_Required work:_ Scan the material and copy out each line where the word "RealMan" occurs.

BEGIN Task data

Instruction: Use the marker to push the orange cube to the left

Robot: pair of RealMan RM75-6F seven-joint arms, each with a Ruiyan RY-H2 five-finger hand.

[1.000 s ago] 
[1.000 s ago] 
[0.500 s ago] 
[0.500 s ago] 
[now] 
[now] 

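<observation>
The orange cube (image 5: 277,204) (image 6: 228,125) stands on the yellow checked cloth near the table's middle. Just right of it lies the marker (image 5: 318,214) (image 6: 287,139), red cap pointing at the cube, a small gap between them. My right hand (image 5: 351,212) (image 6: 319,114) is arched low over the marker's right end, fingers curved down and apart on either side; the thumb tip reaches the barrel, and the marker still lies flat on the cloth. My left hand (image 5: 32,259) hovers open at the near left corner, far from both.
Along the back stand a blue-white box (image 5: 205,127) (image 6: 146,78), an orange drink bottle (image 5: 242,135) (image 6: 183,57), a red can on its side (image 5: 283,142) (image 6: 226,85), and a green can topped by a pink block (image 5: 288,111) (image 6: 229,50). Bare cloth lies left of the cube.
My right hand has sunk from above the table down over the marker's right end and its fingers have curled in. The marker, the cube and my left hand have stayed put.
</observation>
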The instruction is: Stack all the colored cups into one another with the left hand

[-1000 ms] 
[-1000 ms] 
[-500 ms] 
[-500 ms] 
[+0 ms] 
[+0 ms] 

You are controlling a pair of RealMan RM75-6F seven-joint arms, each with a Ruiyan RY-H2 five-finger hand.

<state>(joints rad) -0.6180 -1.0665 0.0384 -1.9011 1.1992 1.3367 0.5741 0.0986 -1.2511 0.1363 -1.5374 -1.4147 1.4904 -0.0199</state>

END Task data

_Task answer:_
Robot: pair of RealMan RM75-6F seven-joint arms, each with a Ruiyan RY-H2 five-finger hand.
You are controlling a pair of RealMan RM75-6F seven-joint arms, each with a Ruiyan RY-H2 five-finger hand.

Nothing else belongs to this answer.